Monitoring your infrastructure

Engineers building any system generally have some monitoring in place in order to make sure that services are up and infrastructure is not at capacity. This kind of monitoring can be useful for your machine learning components as well, as it can help you spot:

  • Changes in the frequency and quantity of incoming data.
  • Changes and failures in third party systems that we may depend on for data or processing.
  • The need for upgrading the infrastructure with growing demand.
  • The need to optimise/distribute the code of your machine learning components with increased consumption of data.
  • The need to re-evaluate your chosen solution when certain limitations are reached.

Some of these situations can also have certain less obvious implications for your models. For example, an increase/decrease in the quantity/frequency of the data being received could indicate that some event has occurred in the real world (storm, earthquake) which may in turn skew your model’s results. It may also be a side effect of something like a security breach, such as an attempted DDoS attack, which may in turn negatively affect your model results (e.g. in a recommendations system).

Some popular tools for such kind of monitoring include, but are not limited to:


Screenshot 2020-02-12 at 18.27.18.png

Monitoring the data

The real world changes, and so will your data. As this is the most important component for training and using a model, we need to have something in place to understand when data has drifted in order to act on it.

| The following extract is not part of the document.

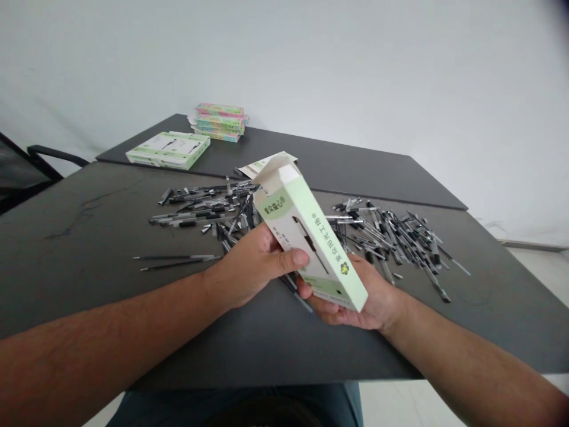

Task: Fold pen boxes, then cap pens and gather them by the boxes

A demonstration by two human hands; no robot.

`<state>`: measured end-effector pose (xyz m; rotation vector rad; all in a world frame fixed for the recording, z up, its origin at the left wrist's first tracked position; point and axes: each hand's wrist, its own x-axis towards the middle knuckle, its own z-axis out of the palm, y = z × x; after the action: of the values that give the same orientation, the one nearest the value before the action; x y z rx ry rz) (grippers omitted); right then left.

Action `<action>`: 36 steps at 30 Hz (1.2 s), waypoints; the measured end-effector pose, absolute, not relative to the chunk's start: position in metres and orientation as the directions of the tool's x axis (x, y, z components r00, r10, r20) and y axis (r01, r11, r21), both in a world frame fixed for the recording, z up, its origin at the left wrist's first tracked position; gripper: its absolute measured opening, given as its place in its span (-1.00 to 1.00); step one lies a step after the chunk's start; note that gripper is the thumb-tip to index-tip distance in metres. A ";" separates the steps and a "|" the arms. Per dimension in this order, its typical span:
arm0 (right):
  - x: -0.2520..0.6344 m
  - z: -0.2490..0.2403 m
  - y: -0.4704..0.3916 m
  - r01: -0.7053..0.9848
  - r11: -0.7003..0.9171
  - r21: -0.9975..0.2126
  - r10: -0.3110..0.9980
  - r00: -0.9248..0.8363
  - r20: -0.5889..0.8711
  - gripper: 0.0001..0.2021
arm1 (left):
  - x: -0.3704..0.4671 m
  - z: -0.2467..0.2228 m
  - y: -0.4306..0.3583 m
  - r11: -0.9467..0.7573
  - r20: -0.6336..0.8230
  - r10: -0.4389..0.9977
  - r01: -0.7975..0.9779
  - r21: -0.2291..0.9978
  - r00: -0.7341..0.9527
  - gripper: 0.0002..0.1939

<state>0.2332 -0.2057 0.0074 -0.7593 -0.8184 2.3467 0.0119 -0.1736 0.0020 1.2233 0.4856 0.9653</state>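
Observation:
A green and white cardboard pen box (317, 237) is tilted between my two hands above the table, its flap end raised toward the far side and standing open. My left hand (258, 261) is closed around its left side, thumb pressed on the printed face. Under the lower end, my right hand (351, 296) grips the box from below and behind, and part of its fingers is hidden. Beyond the hands lie a heap of black and clear pens (208, 204) and another such heap (395, 234). Whether anything is inside the box cannot be seen.
Two thin pen refills (178, 261) lie left of my left hand. On the raised dark panel (347, 172) at the back rest flat green and white boxes (171, 149) and a stack of colourful boxes (220, 123). A chair (31, 166) stands at the left edge.

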 end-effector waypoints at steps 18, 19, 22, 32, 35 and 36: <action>0.240 0.006 -0.198 0.113 -0.092 -0.989 0.946 -0.300 -0.122 -0.43 | 0.002 0.002 -0.159 -0.133 0.146 0.915 -0.060 0.989 0.375 -0.44; 0.240 0.006 -0.198 0.118 -0.085 -0.989 0.950 -0.289 -0.116 -0.43 | 0.003 0.002 -0.159 -0.127 0.140 0.916 -0.061 0.990 0.375 -0.46; 0.240 0.006 -0.197 0.129 -0.069 -0.989 0.956 -0.273 -0.103 -0.45 | 0.004 0.002 -0.158 -0.110 0.118 0.924 -0.044 0.993 0.362 -0.48; 0.239 0.008 -0.196 0.127 -0.097 -0.987 0.965 -0.233 -0.125 -0.62 | 0.000 0.001 -0.152 -0.169 0.150 0.941 0.037 0.985 0.303 -0.54; 0.239 0.004 -0.195 0.076 -0.114 -0.991 0.975 -0.185 -0.127 -0.64 | 0.002 0.002 -0.154 -0.114 0.108 0.936 -0.002 0.993 0.334 -0.48; 0.239 0.003 -0.195 0.045 -0.111 -0.993 0.978 -0.170 -0.118 -0.64 | 0.003 0.003 -0.155 -0.089 0.087 0.932 -0.009 0.996 0.352 -0.46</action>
<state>0.2390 -0.1949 0.0031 -1.2340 -1.3069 1.4073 0.0028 -0.1548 0.0026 1.4274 0.9001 0.9976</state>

This can be done by keeping track of some statistics (median, variance, standard deviation, etc) about your data. You can calculate these for the data that you use to train your model, and keep track of them over time, with every new training run. You can then also do the same, at a certain frequency, over a batch of the latest data having been used for inference in the model. The two graphs will help you understand:

  • Whether input training data has changed over time, and how much.
  • How often data is changing, and whether you may need to train models more frequently.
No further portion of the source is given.